José Fernando Ferreira

Personal information
- Born: José Fernando Ferreira Santana 27 March 1999 (age 27)

Sport
- Sport: Athletics
- Events: Heptathlon; Decathlon;

Medal record
Representing Brazil
Men's athletics
Pan American Games
| Silver medal – second place | 2023 Santiago | Decathlon |
South American Championships
| Gold medal – first place | 2023 São Paulo | Decathlon |
| Gold medal – first place | 2025 Mar del Plata | Decathlon |
South American Indoor Championships
| Gold medal – first place | 2024 Cochabamba | Heptathlon |
| Gold medal – first place | 2025 Cochabamba | Heptathlon |
| Gold medal – first place | 2026 Cochabamba | Heptathlon |
| Bronze medal – third place | 2022 Cochabamba | Heptathlon |
Junior Pan American Games
| Gold medal – first place | 2021 Cali-Valle | Decathlon |
South American U23 Championships
| Gold medal – first place | 2021 Guayaquil | Decathlon |

= José Fernando Ferreira =

Brazilian athlete

José Fernando Ferreira Santana (born 27 March 1999) is a Brazilian multi event athlete.

==Biography==
He won the gold medal in the decathlon at the 2023 South American Championships in São Paulo. He competed at the 2023 World Athletics Championships in Budapest in the decathlon. He won the silver medal in the decathlon at the 2023 Pan American Games in Santiago.

He won the gold medal in the heptathlon at the 2024 South American Indoor Championships in Athletics in Bolivia.

He was selected for the 2024 Summer Olympics. He used crowd funding to help him raise funds for extra kit for the games to help him across the ten events of the decathlon. He finished in fourteenth place overall, setting a new personal best score.

He finished in sixth place overall in the heptathlon at the 2025 World Athletics Indoor Championships in Nanjing, China with a South American beat tally of 6010 points. He scored a seasons best 7927 points to place thirteenth at the 2025 World Athletics Championships in Tokyo, Japan.
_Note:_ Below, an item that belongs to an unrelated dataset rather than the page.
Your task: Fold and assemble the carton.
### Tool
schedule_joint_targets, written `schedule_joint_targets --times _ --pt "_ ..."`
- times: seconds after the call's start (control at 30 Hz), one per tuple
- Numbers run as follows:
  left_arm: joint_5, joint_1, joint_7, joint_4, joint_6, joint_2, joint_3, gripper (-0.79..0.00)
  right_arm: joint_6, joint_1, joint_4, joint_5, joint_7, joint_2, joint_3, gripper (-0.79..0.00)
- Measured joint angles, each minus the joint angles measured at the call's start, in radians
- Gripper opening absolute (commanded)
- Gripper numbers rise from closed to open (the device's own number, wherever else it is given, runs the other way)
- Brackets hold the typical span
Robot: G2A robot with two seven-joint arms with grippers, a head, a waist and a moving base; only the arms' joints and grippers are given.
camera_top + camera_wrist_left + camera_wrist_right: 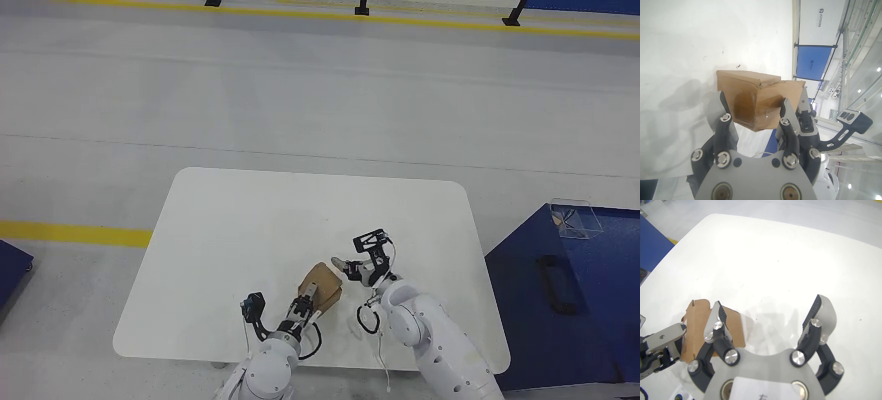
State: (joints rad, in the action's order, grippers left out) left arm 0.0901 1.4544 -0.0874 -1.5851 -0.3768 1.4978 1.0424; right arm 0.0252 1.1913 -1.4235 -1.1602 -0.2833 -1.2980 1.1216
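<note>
A small brown carton [323, 281], partly folded and creased, is near the front middle of the white table [250, 220]. My left gripper [307, 303] is shut on the carton [753, 100]; one finger presses its near side wall and the other its far side. The carton's open, shadowed inside faces the left wrist view. My right gripper [768, 313] is open and holds nothing, just to the right of the carton [694, 323]. One of its fingers [719, 315] is close beside a carton wall. From above, the right gripper [353, 268] is right beside the carton's right edge.
A blue cart [570, 290] stands off the table's right side, with a clear plastic bin [575, 217] on it. Another blue object [10, 265] sits at the far left. The table's back and left parts are bare white surface [762, 256].
</note>
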Motion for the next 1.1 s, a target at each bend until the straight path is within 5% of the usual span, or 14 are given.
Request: schedule_joint_targets --times 1.1 --pt "0.02 -0.015 0.004 0.023 -0.032 0.007 0.002 -0.296 0.043 -0.026 0.059 -0.031 -0.039 -0.018 -0.048 0.0"
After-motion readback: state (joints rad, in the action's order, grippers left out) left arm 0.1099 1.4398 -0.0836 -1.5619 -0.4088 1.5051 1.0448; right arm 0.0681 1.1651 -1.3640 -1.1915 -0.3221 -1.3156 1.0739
Ferreira place twelfth competing in the heptathlon at the 2026 World Athletics Indoor Championships in Toruń, Poland. During the competition he was accidentally struck by the falling pole of Czech pole vault competitor David Holý as he ran the heptathlon 1000 metres, although Ferreira was able to get up and continue his race.

==Personal life==
He was born in Pesqueira, Pernambuco. A keen follower of football, he has the nickname Balotelli.